--- START ---
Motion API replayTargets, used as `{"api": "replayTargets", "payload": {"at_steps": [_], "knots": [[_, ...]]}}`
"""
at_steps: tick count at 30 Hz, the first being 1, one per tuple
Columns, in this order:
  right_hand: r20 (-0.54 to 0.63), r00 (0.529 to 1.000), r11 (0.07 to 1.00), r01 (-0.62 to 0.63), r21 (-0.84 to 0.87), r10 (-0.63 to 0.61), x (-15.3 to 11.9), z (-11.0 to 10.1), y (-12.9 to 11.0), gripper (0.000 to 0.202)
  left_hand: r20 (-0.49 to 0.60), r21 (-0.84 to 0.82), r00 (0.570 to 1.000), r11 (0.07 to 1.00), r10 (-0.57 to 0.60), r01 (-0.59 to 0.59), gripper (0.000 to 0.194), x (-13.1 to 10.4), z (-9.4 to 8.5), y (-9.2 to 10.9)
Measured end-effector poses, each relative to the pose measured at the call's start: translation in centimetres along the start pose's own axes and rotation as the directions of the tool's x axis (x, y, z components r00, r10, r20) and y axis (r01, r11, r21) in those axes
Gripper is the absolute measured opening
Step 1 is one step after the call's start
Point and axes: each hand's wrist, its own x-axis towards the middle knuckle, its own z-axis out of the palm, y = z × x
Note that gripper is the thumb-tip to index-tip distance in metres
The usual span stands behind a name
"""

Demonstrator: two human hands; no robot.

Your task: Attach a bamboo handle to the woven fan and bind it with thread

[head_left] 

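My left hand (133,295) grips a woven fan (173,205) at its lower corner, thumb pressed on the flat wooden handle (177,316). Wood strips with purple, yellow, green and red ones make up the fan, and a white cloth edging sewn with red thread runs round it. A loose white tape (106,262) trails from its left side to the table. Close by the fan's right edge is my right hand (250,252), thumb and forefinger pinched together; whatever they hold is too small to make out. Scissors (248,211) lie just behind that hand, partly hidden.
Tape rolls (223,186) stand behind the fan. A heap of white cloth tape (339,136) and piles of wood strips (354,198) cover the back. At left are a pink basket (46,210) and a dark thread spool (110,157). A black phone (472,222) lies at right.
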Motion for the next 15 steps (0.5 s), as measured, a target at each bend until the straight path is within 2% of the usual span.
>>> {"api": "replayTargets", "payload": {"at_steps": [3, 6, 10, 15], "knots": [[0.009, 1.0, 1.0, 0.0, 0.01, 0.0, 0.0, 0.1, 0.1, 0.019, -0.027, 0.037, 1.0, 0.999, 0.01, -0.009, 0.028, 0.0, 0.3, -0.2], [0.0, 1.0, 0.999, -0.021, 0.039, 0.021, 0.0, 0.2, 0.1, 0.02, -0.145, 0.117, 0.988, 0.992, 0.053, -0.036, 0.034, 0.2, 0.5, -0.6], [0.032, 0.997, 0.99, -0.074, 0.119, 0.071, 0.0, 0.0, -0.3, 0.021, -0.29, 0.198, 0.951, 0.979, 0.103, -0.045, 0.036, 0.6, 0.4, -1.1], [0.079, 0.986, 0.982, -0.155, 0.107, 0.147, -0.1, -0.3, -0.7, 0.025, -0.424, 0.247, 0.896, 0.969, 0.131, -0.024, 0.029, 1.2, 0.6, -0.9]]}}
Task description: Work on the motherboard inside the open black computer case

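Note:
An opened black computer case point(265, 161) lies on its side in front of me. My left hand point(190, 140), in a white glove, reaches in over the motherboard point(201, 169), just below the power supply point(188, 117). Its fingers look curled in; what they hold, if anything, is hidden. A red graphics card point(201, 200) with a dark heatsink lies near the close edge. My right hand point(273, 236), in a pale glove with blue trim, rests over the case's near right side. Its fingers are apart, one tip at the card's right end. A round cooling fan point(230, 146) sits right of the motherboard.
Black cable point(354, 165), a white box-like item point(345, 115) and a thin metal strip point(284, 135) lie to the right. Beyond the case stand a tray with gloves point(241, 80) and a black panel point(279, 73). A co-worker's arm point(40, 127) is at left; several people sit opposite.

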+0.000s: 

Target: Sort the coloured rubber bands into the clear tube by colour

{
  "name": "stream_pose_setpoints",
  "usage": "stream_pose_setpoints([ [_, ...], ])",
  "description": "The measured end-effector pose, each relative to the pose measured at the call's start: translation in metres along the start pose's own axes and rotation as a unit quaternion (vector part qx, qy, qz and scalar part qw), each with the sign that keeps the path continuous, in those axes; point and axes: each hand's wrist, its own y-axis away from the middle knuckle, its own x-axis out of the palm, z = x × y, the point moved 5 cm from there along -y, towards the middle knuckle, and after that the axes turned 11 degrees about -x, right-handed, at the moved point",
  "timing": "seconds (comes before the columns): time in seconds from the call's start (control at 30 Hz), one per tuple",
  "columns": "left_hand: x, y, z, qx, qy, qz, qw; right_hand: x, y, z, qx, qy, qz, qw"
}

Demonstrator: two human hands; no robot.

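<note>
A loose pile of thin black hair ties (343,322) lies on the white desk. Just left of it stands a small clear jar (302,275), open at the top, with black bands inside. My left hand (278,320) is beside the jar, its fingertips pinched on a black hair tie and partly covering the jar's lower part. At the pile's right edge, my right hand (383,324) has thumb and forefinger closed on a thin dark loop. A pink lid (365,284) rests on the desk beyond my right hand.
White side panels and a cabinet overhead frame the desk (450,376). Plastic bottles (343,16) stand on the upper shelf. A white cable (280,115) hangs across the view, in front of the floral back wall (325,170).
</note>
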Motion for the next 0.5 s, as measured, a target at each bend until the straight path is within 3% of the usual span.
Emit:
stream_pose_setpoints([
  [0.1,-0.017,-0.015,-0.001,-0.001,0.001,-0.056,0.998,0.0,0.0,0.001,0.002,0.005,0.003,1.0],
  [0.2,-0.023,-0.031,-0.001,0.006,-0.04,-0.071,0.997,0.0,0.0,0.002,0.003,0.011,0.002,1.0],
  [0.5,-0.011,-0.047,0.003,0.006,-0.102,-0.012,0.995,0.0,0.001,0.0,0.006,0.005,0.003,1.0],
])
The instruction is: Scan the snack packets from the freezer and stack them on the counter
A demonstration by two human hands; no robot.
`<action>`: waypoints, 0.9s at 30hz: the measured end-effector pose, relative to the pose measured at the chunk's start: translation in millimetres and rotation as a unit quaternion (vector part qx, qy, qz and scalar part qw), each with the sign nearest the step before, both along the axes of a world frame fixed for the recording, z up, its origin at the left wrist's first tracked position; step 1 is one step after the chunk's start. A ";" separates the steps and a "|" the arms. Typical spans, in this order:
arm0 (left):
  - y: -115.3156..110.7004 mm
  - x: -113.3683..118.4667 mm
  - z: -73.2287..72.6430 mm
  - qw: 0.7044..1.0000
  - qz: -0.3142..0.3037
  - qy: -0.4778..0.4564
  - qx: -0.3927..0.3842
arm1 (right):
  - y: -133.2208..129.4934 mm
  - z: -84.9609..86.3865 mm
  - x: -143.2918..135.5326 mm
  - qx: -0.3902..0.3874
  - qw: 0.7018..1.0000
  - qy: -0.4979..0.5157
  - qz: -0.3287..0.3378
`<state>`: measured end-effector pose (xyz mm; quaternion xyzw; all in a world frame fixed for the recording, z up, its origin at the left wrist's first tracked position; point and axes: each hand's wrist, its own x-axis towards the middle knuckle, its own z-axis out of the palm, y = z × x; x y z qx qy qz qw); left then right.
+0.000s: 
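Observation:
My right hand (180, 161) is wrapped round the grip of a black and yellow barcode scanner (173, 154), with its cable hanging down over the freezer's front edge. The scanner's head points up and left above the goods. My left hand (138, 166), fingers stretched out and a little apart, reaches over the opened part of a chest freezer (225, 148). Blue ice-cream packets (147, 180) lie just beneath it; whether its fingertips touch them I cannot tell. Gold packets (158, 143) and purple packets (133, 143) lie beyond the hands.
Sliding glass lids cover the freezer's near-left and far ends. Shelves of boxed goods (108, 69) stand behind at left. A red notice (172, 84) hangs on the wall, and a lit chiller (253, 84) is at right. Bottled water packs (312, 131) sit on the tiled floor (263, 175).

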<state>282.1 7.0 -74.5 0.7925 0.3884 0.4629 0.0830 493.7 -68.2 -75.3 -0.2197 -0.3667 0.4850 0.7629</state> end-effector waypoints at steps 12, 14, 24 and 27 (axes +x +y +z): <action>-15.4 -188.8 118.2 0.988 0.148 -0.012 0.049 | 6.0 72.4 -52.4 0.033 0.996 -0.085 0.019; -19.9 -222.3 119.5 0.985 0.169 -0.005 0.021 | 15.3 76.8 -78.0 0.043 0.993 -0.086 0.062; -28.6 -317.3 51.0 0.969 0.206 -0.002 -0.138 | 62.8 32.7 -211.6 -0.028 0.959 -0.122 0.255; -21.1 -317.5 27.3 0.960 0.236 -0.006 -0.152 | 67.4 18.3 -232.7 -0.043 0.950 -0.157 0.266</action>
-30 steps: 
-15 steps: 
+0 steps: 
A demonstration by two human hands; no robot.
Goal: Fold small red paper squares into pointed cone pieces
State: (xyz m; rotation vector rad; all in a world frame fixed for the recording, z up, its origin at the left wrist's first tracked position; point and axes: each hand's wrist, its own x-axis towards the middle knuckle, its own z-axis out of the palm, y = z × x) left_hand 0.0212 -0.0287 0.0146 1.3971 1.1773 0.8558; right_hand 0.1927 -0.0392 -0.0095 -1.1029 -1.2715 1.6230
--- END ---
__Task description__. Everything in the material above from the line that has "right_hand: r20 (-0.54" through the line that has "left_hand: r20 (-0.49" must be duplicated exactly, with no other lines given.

__Problem solution__.
  right_hand: r20 (-0.54 to 0.63), r00 (0.529 to 1.000), r11 (0.07 to 1.00), r01 (-0.62 to 0.63), r21 (-0.84 to 0.87), r10 (-0.63 to 0.61), x (-15.3 to 11.9), z (-11.0 to 10.1), y (-12.9 to 11.0), gripper (0.000 to 0.202)
  left_hand: r20 (-0.49 to 0.60), r21 (-0.84 to 0.82), r00 (0.570 to 1.000), r11 (0.07 to 1.00), r10 (-0.57 to 0.60), r01 (-0.59 to 0.59), gripper (0.000 to 0.194), x (-13.1 to 10.4), z (-9.4 to 8.5), y (-9.2 to 10.9)

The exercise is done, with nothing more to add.